Problem requirements
How many of the lines below include "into"? Give the number and no other words.

Data extracted from a collection

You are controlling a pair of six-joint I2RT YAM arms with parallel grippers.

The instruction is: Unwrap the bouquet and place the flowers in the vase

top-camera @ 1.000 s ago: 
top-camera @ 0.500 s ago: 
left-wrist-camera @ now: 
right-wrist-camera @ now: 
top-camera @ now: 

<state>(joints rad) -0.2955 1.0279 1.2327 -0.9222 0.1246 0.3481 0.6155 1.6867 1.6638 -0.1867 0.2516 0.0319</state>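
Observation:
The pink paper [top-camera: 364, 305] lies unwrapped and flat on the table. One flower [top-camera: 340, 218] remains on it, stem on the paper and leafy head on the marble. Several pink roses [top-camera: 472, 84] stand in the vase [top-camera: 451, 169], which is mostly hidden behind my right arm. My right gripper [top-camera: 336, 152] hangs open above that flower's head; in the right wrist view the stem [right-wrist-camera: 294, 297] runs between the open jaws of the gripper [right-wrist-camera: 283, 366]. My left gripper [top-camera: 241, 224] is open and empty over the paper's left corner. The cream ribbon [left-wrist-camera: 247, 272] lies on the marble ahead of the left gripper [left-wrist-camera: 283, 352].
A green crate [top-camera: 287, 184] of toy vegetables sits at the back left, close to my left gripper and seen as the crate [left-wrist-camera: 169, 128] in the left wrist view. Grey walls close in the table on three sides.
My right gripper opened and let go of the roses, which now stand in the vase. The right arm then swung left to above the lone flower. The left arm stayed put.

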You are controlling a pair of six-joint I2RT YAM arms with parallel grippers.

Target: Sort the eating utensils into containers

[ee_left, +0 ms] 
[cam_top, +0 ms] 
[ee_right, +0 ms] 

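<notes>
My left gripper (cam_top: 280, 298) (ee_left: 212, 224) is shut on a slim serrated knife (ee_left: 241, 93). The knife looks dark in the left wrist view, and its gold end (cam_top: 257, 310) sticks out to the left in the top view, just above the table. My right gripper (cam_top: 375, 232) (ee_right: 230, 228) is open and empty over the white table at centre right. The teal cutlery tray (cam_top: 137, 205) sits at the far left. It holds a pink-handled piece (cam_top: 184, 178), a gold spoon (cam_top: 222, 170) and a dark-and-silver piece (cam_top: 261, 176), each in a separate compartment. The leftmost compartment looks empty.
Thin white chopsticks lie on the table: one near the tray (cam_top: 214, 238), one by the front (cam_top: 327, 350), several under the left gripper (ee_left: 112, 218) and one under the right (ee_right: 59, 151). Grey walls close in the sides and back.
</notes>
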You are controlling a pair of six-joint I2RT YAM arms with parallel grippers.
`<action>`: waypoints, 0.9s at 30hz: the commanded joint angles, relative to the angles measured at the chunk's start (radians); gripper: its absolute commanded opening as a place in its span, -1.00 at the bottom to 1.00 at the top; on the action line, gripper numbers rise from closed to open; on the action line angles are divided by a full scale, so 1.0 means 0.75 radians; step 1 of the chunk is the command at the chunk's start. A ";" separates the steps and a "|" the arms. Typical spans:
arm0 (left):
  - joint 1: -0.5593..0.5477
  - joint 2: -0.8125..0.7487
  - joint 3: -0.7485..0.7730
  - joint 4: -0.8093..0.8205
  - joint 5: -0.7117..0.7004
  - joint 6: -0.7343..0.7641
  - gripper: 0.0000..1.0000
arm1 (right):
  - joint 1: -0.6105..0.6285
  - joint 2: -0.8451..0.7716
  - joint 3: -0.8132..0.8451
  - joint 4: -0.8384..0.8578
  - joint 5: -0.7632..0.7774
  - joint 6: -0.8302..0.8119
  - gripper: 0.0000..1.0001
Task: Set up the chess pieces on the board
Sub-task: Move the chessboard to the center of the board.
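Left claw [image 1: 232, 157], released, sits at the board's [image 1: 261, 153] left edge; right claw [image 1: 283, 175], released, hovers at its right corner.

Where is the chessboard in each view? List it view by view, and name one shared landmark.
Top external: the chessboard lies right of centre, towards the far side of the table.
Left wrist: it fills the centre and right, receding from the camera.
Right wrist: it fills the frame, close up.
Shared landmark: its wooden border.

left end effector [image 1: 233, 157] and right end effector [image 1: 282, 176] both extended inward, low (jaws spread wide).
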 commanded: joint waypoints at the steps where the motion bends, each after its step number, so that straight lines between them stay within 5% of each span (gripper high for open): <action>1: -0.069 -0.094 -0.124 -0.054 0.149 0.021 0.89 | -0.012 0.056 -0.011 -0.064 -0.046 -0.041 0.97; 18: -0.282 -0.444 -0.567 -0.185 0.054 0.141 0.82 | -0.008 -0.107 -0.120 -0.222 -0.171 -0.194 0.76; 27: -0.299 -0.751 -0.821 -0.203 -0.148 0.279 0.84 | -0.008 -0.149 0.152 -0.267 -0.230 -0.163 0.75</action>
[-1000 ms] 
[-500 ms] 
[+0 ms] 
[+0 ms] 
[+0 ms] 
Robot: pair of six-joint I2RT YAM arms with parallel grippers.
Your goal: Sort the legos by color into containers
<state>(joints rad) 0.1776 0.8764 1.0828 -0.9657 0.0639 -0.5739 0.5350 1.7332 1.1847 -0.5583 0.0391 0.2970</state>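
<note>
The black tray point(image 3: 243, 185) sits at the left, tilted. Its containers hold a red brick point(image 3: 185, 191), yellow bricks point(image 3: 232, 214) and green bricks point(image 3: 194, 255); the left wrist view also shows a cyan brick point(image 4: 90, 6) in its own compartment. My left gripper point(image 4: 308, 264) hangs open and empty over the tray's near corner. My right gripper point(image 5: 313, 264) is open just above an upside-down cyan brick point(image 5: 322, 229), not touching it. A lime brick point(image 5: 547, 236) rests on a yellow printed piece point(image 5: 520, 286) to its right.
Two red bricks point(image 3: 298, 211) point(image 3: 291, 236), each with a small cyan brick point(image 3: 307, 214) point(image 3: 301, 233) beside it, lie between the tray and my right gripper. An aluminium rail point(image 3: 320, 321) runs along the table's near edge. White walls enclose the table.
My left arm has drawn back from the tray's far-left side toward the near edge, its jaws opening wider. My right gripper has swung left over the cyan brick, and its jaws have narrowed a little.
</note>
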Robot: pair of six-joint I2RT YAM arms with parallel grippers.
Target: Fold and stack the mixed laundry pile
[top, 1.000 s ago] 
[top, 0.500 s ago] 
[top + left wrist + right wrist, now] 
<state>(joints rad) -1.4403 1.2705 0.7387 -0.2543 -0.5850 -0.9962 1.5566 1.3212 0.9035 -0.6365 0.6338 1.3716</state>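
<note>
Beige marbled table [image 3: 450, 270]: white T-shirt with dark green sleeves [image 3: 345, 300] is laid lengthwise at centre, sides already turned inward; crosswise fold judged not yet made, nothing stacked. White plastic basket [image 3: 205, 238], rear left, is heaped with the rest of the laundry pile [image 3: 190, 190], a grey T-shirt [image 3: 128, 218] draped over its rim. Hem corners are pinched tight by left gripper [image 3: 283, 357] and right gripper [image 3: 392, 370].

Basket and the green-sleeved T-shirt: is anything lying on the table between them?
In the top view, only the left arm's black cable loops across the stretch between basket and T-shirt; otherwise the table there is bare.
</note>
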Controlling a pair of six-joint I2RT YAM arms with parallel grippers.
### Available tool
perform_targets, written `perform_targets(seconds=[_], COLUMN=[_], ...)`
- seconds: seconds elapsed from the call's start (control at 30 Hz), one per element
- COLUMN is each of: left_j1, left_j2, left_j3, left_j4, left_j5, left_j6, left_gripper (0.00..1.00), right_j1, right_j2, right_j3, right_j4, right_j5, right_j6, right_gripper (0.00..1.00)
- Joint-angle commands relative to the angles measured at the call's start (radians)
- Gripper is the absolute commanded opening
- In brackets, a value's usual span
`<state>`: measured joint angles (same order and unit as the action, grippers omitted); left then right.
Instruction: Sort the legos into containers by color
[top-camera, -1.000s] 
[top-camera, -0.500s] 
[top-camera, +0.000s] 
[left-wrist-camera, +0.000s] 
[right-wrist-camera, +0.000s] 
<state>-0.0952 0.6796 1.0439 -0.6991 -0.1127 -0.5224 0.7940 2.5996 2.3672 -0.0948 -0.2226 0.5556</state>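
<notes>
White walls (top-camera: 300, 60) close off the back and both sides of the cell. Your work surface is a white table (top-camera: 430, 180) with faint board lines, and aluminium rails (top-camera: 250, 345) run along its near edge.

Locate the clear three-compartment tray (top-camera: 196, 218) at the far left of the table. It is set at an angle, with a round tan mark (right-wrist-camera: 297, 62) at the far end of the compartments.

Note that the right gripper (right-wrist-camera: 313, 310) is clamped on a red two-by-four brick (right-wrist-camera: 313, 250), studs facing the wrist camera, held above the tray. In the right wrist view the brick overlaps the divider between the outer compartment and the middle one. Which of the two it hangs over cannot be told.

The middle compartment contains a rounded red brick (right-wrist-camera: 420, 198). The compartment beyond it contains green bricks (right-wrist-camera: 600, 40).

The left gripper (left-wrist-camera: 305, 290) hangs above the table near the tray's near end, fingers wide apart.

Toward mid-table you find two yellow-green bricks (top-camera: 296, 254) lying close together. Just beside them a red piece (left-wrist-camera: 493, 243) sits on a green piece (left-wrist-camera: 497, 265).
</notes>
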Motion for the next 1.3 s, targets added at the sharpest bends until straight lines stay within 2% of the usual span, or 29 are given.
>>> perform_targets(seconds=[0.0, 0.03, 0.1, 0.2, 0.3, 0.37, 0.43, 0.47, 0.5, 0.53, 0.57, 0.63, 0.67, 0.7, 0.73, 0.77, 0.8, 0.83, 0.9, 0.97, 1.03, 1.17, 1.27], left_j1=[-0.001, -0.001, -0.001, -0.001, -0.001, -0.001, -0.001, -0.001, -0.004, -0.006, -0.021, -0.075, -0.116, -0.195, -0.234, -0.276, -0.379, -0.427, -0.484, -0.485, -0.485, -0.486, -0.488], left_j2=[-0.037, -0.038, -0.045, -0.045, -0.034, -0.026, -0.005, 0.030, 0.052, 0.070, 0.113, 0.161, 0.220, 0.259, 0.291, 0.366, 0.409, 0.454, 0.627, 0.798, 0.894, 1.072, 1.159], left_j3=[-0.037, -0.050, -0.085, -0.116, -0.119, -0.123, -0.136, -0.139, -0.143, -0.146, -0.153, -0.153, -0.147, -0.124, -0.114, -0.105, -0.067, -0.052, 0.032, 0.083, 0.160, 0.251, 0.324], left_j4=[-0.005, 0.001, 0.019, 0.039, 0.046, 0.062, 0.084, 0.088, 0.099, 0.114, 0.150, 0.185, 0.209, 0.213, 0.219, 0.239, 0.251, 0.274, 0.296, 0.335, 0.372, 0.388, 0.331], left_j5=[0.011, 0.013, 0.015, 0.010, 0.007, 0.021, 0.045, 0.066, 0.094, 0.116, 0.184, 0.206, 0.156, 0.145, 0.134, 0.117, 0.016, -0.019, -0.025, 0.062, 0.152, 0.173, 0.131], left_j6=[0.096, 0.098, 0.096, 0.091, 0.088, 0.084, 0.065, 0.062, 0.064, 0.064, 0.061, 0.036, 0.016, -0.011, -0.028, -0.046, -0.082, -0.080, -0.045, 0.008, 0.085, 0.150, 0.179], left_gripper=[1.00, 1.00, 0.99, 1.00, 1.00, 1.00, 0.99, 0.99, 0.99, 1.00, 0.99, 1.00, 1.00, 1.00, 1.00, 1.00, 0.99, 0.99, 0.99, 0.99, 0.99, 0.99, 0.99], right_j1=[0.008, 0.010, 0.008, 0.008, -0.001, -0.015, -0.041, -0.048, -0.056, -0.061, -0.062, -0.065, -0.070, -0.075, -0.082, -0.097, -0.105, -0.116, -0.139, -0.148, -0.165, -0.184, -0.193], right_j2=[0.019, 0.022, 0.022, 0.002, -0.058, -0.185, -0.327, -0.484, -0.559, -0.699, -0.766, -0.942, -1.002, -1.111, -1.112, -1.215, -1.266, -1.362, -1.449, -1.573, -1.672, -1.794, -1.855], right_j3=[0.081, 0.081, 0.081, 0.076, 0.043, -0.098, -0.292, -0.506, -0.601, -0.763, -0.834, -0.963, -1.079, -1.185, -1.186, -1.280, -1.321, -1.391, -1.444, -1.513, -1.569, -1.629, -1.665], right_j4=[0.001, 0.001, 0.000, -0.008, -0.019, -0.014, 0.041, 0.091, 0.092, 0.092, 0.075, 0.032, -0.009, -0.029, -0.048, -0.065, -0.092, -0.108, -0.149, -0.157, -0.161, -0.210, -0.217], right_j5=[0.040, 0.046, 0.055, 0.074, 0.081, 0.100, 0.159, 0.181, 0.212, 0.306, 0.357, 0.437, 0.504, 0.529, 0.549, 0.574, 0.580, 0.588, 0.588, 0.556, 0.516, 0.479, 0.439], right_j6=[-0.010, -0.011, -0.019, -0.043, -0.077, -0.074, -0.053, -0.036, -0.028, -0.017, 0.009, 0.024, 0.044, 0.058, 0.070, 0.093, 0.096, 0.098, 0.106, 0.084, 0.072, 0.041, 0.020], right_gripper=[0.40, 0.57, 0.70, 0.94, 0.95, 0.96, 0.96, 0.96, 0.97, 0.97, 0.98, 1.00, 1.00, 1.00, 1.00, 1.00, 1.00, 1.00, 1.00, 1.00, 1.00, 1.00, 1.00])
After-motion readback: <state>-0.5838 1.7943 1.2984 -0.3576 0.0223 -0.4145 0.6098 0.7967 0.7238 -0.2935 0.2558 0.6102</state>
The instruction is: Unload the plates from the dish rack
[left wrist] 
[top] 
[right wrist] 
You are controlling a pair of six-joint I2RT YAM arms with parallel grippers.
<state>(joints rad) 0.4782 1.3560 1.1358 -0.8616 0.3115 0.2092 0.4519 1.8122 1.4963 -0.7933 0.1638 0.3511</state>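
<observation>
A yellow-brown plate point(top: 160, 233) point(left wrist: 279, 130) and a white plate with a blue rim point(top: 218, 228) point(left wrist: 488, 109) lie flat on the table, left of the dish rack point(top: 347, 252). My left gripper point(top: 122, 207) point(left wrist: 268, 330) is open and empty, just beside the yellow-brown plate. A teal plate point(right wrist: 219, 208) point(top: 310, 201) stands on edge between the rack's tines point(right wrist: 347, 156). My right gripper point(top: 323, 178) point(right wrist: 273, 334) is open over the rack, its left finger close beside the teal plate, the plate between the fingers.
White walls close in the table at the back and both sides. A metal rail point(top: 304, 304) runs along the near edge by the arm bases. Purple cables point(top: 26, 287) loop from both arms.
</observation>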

Reply to the task
3